Advanced Topics

Relevant source files

This page covers advanced usage scenarios, implementation details, and power-user features of the DeepWiki-to-mdBook Converter. It provides deeper insight into optional features, debugging techniques, and the internal mechanisms that enable the system's flexibility and robustness.

For basic usage and configuration, see Quick Start and Configuration Reference. For architectural overview, see System Architecture. For component-level details, see Component Reference.

When to Use Advanced Features

The system provides several advanced features designed for specific scenarios:

Markdown-Only Mode : Extract markdown without building the HTML documentation. Useful for:

Debugging diagram placement and content extraction
Quick iteration during development
Creating markdown archives for version control
Feeding extracted content into other tools

Auto-Detection : Automatically determine repository metadata from Git remotes. Useful for:

CI/CD pipeline integration with minimal configuration
Running from within a repository checkout
Reducing configuration boilerplate

Custom Configuration : Override default behaviors through environment variables. Useful for:

Multi-repository documentation builds
Custom branding and themes
Specialized output requirements

Decision Flow for Build Modes

Sources: build-docs.sh:60-76 build-docs.sh:78-206 README.md:55-76

Debugging Strategies

Using Markdown-Only Mode for Fast Iteration

The MARKDOWN_ONLY environment variable bypasses the mdBook build phase, reducing build time from minutes to seconds. This is controlled by a simple conditional check in the orchestration script.

Workflow:

Set MARKDOWN_ONLY=true in Docker run command
Script executes build-docs.sh:60-76 which skips Steps 2-6
Only Phase 1 (scraping) and Phase 2 (diagram enhancement) execute
Output written directly to /output/markdown/

Typical debugging session:

The check at build-docs.sh61 determines whether to exit early:

For detailed information about this mode, see Markdown-Only Mode.

Sources: build-docs.sh:60-76 build-docs.sh26 README.md:55-76

Inspecting Intermediate Outputs

The system uses a temporary directory workflow that can be examined for debugging:

Stage	Location	Contents
During Phase 1	`/workspace/wiki/` (temp)	Raw markdown before diagram enhancement
During Phase 2	`/workspace/wiki/` (temp)	Markdown with injected diagrams
During Phase 3	`/workspace/book/src/`	Markdown copied for mdBook
Final Output	`/output/markdown/`	Final enhanced markdown files

The temporary directory pattern is implemented using Python's tempfile.TemporaryDirectory at tools/deepwiki-scraper.py808:

This ensures atomic operations—if the script fails mid-process, partial outputs are automatically cleaned up.

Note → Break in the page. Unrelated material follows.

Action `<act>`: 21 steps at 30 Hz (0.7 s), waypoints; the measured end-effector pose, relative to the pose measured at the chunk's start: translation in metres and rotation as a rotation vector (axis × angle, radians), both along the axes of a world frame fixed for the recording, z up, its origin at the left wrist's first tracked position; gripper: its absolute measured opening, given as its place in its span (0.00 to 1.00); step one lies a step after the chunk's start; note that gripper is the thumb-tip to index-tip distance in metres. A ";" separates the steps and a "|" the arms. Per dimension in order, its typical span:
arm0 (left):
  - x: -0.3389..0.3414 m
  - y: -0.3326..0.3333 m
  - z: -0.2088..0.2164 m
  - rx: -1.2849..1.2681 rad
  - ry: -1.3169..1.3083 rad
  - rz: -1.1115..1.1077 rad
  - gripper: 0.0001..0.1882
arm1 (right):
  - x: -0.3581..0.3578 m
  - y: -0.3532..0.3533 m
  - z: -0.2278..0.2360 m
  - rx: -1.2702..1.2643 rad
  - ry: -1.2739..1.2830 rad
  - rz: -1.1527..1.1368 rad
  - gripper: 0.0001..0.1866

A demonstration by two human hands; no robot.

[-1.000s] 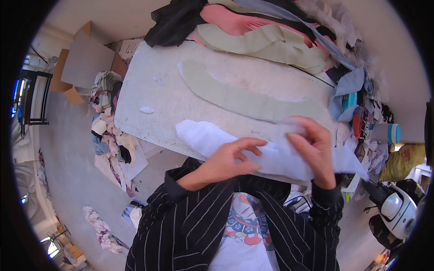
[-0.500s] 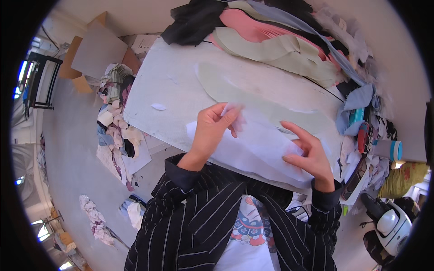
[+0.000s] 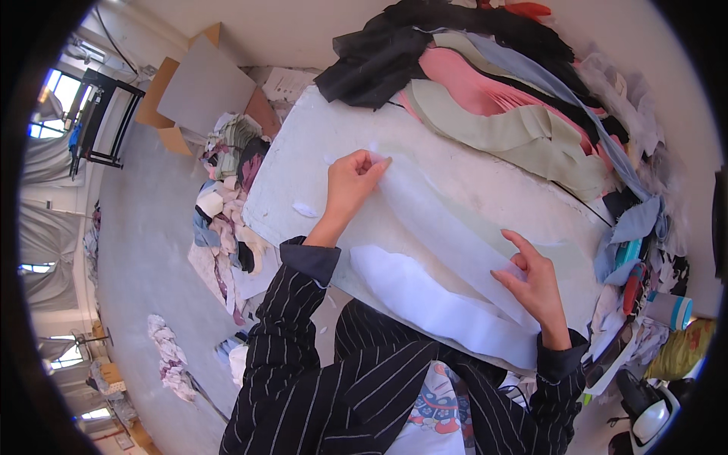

Sources: tools/deepwiki-scraper.py:804-916 build-docs.sh:27-30

Diagram Placement Debugging

Diagram injection uses fuzzy matching with progressive chunk sizes. To debug placement:

Check raw extraction count : Look for console output "Found N total diagrams"
Check context extraction : Look for "Found N diagrams with context"
Check matching : Look for "Enhanced X files with diagrams"

The matching algorithm tries progressively smaller chunks at tools/deepwiki-scraper.py:716-730:

Debugging poor matches:

If too few diagrams placed: The context from JavaScript may not match converted markdown
If diagrams in wrong locations: Context text may appear in multiple locations
If no diagrams: Repository may not contain mermaid diagrams

Sources: tools/deepwiki-scraper.py:596-788 tools/deepwiki-scraper.py:216-331

Link Rewriting Implementation

The Link Rewriting Problem

DeepWiki uses absolute URLs like /owner/repo/2-1-subsection. The scraper must convert these to relative markdown paths that work in the mdBook file hierarchy:

output/markdown/
├── 1-overview.md
├── 2-main-section.md
├── section-2/
│   ├── 2-1-subsection.md
│   └── 2-2-another.md
└── 3-next-section.md

Links must account for:

Source page location (main page vs. subsection)
Target page location (main page vs. subsection)
Same section vs. cross-section links

Link Rewriting Algorithm

Sources: tools/deepwiki-scraper.py:549-593

Link Rewriting Code Structure

The fix_wiki_link function at tools/deepwiki-scraper.py:549-589 implements this logic:

Input parsing:

Location detection:

Path generation rules:

Source Location	Target Location	Generated Path	Example
Main page	Main page	`file.md`	`3-next.md`
Main page	Subsection	`section-N/file.md`	`section-2/2-1-sub.md`
Subsection	Main page	`../file.md`	`../3-next.md`
Subsection (same section)	Subsection	`file.md`	`2-2-another.md`
Subsection (diff section)	Subsection	`section-N/file.md`	`section-3/3-1-sub.md`

The regex replacement at tools/deepwiki-scraper.py592 applies this transformation to all links:

For detailed explanation, see Link Rewriting Logic.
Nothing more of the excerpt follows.